*What you should do:* Repeat every line that appears below, with nothing altered.

*Data provided:*
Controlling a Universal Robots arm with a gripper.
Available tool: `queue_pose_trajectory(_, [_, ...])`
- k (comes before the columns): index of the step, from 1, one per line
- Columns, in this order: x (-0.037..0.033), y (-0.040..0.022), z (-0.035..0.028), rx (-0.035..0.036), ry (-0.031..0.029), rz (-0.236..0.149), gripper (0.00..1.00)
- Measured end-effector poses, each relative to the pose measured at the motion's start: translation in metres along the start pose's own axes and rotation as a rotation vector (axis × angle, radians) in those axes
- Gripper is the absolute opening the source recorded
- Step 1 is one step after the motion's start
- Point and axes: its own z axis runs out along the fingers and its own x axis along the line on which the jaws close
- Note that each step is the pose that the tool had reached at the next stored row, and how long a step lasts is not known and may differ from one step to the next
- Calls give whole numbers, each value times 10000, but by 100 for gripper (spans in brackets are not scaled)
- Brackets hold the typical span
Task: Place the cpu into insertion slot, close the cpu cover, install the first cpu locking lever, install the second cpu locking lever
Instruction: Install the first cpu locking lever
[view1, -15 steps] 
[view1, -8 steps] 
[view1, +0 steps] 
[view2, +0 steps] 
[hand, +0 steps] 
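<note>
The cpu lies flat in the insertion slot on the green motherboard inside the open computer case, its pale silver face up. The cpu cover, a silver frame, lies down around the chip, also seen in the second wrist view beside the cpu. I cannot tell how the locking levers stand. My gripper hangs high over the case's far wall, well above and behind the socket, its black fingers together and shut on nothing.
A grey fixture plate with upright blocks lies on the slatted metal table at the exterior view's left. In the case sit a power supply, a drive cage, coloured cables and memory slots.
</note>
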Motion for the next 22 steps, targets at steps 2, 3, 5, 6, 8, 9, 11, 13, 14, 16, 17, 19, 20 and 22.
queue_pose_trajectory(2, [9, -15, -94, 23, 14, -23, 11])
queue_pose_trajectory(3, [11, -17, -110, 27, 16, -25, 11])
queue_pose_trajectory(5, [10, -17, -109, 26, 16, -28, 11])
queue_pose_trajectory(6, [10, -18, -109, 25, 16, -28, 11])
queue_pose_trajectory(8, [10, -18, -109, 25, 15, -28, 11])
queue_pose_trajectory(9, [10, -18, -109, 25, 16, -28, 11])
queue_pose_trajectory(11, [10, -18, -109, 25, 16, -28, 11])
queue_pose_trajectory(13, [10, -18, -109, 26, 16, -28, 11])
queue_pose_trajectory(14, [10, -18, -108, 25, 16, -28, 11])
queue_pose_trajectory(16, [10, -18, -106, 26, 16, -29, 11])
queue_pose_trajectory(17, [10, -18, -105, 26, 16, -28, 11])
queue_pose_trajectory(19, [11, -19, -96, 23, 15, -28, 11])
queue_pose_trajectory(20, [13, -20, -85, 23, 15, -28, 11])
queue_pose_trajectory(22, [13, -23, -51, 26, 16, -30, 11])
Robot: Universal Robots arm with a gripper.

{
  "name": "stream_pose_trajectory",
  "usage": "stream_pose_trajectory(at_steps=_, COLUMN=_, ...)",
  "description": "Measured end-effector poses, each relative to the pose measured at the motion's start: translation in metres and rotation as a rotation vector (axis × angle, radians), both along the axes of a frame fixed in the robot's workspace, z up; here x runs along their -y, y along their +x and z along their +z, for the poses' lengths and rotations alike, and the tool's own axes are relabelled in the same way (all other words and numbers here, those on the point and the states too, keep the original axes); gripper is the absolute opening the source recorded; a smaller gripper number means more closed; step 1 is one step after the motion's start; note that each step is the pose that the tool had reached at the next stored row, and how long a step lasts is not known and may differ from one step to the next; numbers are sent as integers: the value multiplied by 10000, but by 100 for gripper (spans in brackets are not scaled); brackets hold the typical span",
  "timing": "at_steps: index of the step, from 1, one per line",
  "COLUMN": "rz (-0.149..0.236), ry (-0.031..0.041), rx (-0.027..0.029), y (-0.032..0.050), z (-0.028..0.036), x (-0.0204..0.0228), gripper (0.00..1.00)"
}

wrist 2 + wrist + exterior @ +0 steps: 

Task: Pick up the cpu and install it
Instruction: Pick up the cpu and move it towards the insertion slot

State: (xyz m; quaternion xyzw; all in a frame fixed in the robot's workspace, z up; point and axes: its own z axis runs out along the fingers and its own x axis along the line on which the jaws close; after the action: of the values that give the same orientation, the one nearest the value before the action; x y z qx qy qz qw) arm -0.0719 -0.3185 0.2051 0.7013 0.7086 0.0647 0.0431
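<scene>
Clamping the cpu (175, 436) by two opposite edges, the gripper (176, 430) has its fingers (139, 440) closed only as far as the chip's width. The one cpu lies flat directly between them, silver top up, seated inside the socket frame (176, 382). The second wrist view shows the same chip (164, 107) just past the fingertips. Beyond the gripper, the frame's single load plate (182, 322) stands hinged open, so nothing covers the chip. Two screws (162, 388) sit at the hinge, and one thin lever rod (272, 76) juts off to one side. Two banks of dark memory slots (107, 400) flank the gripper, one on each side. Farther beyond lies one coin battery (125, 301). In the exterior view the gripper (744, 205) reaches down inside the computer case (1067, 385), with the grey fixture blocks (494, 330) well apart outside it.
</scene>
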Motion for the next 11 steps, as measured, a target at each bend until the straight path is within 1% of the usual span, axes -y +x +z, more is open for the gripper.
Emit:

*Result below:*
Controlling a Universal Robots arm with a gripper.
Available tool: `queue_pose_trajectory(_, [_, ...])`
- k (comes before the columns): index of the step, from 1, one per line
- Columns, in this order: x (-0.037..0.033), y (-0.040..0.022), z (-0.035..0.028), rx (-0.035..0.036), ry (-0.031..0.029), rz (-0.236..0.149), gripper (0.00..1.00)
- Measured end-effector poses, each relative to the pose measured at the motion's start: translation in metres along the start pose's own axes and rotation as a rotation vector (axis × angle, radians) in those axes
- Gripper is the absolute opening the source recorded
- Step 1 is one step after the motion's start
- Point and axes: its own z axis runs out along the fingers and its own x axis along the line on which the jaws close
- Note that each step is the pose that the tool had reached at the next stored row, and how long a step lasts is not known and may differ from one step to the next
- Calls give whole numbers, each value times 10000, but by 100 for gripper (spans in brackets are not scaled)
- Brackets hold the typical span
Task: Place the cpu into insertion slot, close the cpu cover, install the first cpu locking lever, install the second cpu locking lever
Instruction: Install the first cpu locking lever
[view1, -15 steps] 
[view1, -8 steps] 
[view1, +0 steps] 
[view2, +0 steps] 
[hand, +0 steps] 
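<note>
The cpu lies flat in the insertion slot on the green motherboard inside the open computer case, its pale silver face up. The cpu cover, a silver frame, lies down around the chip, also seen in the second wrist view beside the cpu. I cannot tell how the locking levers stand. My gripper hangs high over the case's far wall, well above and behind the socket, its black fingers together and shut on nothing.
A grey fixture plate with upright blocks lies on the slatted metal table at the exterior view's left. In the case sit a power supply, a drive cage, coloured cables and memory slots.
</note>
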Motion for the next 22 steps, targets at steps 2, 3, 5, 6, 8, 9, 11, 13, 14, 16, 17, 19, 20 and 22.
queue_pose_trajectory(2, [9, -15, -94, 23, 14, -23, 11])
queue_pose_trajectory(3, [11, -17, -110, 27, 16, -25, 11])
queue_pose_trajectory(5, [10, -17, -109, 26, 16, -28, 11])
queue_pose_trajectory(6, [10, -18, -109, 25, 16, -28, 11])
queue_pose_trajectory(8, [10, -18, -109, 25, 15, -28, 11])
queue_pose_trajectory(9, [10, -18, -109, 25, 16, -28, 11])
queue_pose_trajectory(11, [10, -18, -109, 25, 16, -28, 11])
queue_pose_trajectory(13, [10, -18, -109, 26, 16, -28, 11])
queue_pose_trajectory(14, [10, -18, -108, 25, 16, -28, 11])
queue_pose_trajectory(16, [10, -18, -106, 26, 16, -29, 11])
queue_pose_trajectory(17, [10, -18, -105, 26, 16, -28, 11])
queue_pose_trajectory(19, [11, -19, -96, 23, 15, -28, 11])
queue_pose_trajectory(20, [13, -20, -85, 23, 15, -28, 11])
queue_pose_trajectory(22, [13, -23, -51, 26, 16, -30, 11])
Robot: Universal Robots arm with a gripper.

{
  "name": "stream_pose_trajectory",
  "usage": "stream_pose_trajectory(at_steps=_, COLUMN=_, ...)",
  "description": "Measured end-effector poses, each relative to the pose measured at the motion's start: translation in metres and rotation as a rotation vector (axis × angle, radians), both along the axes of a frame fixed in the robot's workspace, z up; here x runs along their -y, y along their +x and z along their +z, for the poses' lengths and rotations alike, and the tool's own axes are relabelled in the same way (all other words and numbers here, those on the point and the states too, keep the original axes); gripper is the absolute opening the source recorded; a smaller gripper number means more closed; step 1 is one step after the motion's start; note that each step is the pose that the tool had reached at the next stored row, and how long a step lasts is not known and may differ from one step to the next; numbers are sent as integers: the value multiplied by 10000, but by 100 for gripper (spans in brackets are not scaled); brackets hold the typical span",
  "timing": "at_steps: index of the step, from 1, one per line",
  "COLUMN": "rz (-0.149..0.236), ry (-0.031..0.041), rx (-0.027..0.029), y (-0.032..0.050), z (-0.028..0.036), x (-0.0204..0.0228), gripper (0.00..1.00)"
}

wrist 2 + wrist + exterior @ +0 steps: 

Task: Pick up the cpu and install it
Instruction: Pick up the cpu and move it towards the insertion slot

State: (xyz m; quaternion xyzw; all in a frame fixed in the robot's workspace, z up; point and axes: its own z axis runs out along the fingers and its own x axis along the line on which the jaws close; after the action: of the values that give the same orientation, the one nearest the value before the action; x y z qx qy qz qw) arm -0.0719 -0.3185 0.2051 0.7013 0.7086 0.0647 0.0431
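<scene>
Clamping the cpu (175, 436) by two opposite edges, the gripper (176, 430) has its fingers (139, 440) closed only as far as the chip's width. The one cpu lies flat directly between them, silver top up, seated inside the socket frame (176, 382). The second wrist view shows the same chip (164, 107) just past the fingertips. Beyond the gripper, the frame's single load plate (182, 322) stands hinged open, so nothing covers the chip. Two screws (162, 388) sit at the hinge, and one thin lever rod (272, 76) juts off to one side. Two banks of dark memory slots (107, 400) flank the gripper, one on each side. Farther beyond lies one coin battery (125, 301). In the exterior view the gripper (744, 205) reaches down inside the computer case (1067, 385), with the grey fixture blocks (494, 330) well apart outside it.
</scene>
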Motion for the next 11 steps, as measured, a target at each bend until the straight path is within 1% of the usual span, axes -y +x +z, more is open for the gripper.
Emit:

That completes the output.